This article is one of many similar stories from recent years. They are all – some more loosely than others – based on caloric restriction (CR).

What is CR?

Caloric restriction involves eating significantly less calories while still getting all the required nutrients. In other words, eating less without becoming malnourished.

vegetable women for CR
Image source: publicdomainpictures.net

Sounds pretty  miserable, but its effects can be remarkable.

CR is the only method that can slow down aging in a variety of living things. It increases lifespan and so-called healthspan – when a living thing is generally healthy and free from disease.

In short, caloric restriction can keep living things healthier, for longer.

In the 1930s researchers were already investigating the effects of CR in rats. Countless studies since – in dogs, mice and even yeast – tell a similar story. Restricting calories can extend lifespan, and delay the onset of disorders associated with aging, like diabetes and bone loss.
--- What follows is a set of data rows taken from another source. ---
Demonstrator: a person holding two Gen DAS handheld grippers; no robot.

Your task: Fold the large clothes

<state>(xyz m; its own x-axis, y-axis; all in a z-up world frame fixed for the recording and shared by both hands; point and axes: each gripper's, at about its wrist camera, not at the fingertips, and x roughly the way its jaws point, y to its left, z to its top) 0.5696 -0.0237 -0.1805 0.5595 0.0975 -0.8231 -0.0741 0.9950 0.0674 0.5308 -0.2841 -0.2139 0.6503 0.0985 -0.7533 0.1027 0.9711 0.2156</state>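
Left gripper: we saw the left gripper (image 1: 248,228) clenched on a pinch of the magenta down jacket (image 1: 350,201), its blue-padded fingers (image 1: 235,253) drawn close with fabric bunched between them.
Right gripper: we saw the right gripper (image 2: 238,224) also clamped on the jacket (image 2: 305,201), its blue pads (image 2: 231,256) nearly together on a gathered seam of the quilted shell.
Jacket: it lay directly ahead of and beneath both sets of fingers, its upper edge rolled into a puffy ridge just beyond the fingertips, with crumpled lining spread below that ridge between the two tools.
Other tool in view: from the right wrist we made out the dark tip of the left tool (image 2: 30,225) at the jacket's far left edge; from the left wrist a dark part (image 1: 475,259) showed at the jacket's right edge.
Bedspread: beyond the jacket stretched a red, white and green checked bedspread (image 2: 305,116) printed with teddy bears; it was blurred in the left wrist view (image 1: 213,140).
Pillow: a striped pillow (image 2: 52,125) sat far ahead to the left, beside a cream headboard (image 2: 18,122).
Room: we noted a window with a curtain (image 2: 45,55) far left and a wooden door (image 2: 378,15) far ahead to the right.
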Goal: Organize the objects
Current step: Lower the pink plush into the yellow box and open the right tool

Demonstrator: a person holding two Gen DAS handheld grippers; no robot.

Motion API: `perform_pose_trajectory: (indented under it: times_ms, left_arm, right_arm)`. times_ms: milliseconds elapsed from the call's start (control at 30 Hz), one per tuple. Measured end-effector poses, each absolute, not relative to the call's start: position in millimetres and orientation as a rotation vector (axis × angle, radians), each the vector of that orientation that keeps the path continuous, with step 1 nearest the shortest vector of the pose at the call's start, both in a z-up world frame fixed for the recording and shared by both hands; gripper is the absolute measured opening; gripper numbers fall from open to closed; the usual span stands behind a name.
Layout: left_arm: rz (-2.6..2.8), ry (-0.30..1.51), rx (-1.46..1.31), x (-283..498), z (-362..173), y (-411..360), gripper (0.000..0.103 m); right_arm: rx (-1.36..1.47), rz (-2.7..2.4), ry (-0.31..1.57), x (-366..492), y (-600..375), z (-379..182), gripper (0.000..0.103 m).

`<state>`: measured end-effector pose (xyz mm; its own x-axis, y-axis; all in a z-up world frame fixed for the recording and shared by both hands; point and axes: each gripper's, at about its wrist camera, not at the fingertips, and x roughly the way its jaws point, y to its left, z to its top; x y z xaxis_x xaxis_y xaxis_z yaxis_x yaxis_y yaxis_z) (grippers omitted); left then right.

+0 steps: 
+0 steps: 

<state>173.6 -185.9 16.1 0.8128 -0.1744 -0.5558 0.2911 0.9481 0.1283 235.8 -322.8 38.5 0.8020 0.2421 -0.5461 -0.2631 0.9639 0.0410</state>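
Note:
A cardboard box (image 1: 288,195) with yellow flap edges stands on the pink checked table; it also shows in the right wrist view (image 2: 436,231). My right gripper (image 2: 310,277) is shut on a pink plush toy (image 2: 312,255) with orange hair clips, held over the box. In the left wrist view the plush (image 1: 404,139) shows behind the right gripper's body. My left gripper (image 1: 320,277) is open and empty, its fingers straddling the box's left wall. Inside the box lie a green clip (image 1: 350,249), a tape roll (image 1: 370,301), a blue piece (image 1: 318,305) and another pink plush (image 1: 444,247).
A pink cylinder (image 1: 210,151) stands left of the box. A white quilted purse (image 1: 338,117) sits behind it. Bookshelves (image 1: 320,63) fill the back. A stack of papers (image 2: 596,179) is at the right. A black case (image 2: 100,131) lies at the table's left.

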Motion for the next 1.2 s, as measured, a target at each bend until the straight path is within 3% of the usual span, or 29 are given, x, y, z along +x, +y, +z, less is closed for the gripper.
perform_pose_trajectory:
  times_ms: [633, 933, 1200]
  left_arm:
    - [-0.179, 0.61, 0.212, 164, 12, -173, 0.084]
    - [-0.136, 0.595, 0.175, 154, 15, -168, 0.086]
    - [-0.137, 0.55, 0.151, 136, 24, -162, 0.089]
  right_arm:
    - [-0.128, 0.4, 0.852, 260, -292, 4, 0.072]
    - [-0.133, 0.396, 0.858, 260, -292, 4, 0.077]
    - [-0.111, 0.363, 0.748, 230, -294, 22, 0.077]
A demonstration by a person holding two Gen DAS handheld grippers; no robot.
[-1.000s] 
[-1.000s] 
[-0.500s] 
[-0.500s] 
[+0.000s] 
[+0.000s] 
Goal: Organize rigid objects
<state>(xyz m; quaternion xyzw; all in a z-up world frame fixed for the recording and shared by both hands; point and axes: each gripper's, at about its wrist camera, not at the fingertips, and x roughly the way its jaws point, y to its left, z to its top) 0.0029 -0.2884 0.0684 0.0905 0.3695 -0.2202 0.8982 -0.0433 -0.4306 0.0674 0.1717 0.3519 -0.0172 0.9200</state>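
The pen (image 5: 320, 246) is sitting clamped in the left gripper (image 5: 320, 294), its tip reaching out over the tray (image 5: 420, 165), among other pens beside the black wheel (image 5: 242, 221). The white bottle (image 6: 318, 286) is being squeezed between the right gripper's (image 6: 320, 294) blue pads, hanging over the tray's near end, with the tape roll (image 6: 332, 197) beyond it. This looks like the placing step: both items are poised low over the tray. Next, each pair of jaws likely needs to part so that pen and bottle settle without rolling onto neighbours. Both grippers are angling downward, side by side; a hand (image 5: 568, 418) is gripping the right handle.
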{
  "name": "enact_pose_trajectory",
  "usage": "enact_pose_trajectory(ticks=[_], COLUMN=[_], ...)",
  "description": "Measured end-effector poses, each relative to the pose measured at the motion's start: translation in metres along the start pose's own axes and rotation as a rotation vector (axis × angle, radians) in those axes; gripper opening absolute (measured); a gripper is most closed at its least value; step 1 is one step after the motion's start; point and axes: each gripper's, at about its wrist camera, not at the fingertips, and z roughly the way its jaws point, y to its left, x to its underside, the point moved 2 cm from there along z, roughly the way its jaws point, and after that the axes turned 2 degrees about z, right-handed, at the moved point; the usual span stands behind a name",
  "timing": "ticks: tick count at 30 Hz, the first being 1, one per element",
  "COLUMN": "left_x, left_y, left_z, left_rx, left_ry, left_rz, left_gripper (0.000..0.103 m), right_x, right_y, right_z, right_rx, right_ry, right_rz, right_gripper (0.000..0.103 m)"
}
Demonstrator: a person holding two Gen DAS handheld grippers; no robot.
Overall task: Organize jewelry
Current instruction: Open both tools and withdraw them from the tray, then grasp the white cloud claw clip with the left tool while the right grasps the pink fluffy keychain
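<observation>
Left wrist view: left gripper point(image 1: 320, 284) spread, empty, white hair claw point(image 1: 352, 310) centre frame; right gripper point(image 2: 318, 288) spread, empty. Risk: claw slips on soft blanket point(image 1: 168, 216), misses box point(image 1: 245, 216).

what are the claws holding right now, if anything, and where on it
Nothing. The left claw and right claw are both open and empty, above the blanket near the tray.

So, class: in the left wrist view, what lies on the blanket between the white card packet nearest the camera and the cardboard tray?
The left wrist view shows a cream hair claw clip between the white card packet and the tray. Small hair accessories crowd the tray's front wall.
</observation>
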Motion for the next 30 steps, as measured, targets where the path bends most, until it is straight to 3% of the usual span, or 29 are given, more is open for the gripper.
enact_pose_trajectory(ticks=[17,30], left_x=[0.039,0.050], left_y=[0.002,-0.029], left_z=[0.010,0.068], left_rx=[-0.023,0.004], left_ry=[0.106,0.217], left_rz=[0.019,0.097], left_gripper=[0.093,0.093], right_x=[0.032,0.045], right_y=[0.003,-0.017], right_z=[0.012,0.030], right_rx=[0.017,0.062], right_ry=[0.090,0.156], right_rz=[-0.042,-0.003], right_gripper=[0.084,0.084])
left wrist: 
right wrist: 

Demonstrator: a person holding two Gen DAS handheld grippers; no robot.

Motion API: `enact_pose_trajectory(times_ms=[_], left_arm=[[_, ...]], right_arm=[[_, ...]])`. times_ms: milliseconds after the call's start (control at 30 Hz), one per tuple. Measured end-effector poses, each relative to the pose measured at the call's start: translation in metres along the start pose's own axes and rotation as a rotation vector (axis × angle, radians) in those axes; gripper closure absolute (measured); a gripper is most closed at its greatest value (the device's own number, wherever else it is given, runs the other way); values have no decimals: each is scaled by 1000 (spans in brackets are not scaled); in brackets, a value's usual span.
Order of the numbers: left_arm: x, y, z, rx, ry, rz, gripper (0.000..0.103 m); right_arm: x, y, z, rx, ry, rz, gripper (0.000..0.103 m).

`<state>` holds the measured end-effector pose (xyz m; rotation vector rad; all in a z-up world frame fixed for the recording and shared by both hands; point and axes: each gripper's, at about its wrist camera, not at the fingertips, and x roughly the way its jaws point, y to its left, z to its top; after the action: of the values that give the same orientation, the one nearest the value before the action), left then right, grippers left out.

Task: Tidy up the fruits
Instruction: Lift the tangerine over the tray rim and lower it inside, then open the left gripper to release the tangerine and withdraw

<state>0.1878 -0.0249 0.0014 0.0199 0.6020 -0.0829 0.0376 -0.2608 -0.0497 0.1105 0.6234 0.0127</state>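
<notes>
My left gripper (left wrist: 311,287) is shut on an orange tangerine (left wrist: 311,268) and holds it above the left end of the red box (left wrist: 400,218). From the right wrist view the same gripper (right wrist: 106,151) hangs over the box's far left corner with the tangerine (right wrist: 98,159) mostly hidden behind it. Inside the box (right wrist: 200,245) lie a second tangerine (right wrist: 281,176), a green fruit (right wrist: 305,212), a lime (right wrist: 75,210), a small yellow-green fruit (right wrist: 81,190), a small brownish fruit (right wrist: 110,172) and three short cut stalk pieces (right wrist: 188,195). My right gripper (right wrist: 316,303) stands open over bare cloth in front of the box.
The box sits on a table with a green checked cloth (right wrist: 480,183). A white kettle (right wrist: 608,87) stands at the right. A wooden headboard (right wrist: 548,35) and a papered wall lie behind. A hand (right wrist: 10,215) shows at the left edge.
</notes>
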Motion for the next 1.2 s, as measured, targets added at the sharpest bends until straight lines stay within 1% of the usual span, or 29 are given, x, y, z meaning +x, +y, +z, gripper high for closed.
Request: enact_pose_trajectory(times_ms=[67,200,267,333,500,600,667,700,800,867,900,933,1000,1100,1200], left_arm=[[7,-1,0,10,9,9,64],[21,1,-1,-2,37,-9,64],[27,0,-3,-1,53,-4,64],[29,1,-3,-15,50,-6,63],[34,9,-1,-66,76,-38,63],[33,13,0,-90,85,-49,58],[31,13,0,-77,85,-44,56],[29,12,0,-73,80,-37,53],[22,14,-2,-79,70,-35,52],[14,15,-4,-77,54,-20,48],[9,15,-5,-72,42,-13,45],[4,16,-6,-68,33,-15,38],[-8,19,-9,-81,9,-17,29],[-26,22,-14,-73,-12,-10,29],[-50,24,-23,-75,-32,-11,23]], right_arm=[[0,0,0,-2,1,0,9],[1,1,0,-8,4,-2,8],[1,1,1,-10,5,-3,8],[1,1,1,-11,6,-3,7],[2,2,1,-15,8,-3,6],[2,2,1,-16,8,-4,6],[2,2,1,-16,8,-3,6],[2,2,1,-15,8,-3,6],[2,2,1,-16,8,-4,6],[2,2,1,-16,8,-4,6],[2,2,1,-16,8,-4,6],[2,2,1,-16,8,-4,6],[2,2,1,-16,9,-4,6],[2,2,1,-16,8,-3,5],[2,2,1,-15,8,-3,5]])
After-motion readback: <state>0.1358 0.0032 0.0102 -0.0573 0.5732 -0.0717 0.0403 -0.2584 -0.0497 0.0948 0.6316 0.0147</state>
In 2014, things got a little closer to home. A study showed that caloric restriction had similar effects in rhesus monkeys, providing the first evidence that CR can delay aging in primates. Big news for this guy, and potentially for us, too.

rhesus monkey CR
Image source: 13bobby via Flickr

Next question – how?

The simple answer is we don’t know how CR works. There are many different ideas, but here’s a few of the more interesting ones:

  • Hormesis: the idea that exposing a living thing to low levels of stress can make it resistant to higher levels of stress. Some research suggests that CR acts in this way to protect animals from the diseases of aging. But what is this “stress”? Mice don’t usually have essay deadlines.
    There are different biological stresses, and one – called oxidative stress – has been linked to CR. *science-y bit* Some processes in cells produce molecules called reactive oxygen species. They can be toxic, and if cells cannot clear up (or use) these molecules they will enter a state of oxidative stress. This type of stress increases as we age.
    One study on a tiny worm called C. elegans showed that CR increased its lifespan, mainly by increasing oxidative stress. It seemed to make the worms resistant to the higher levels of oxidative stress that occur with age.
  • Evolution: during a famine, the body focuses more of its energy on repairing itself and less on making babies, in an attempt to keep you alive. Some people think that a similar thing occurs in CR – by repairing itself, the body can keep going for longer. It’s a pretty broad idea, and famine isn’t strictly CR (it usually involves malnutrition). However, this theory is supported by some studies; caloric restriction in humans reduces levels of testosterone, a sex hormone. Less food and less baby-making?! What a life.
  • Sirtuins – these molecules are found in various living things, from bacteria to humans. They have roles to play in many processes, including stress resistance and aging. One sirtuin in yeast (Sir2) seems to be important to how CR affects aging. We know that CR can increase yeast lifespan, but if we remove Sir2 and then restrict calories, lifespan doesn’t increase. As is often the case in science (more often than we’d like to admit), we’re not sure why.
empty fridge CR
Image source: Global X via Flickr

Before we clear out our fridges, can CR really work in humans?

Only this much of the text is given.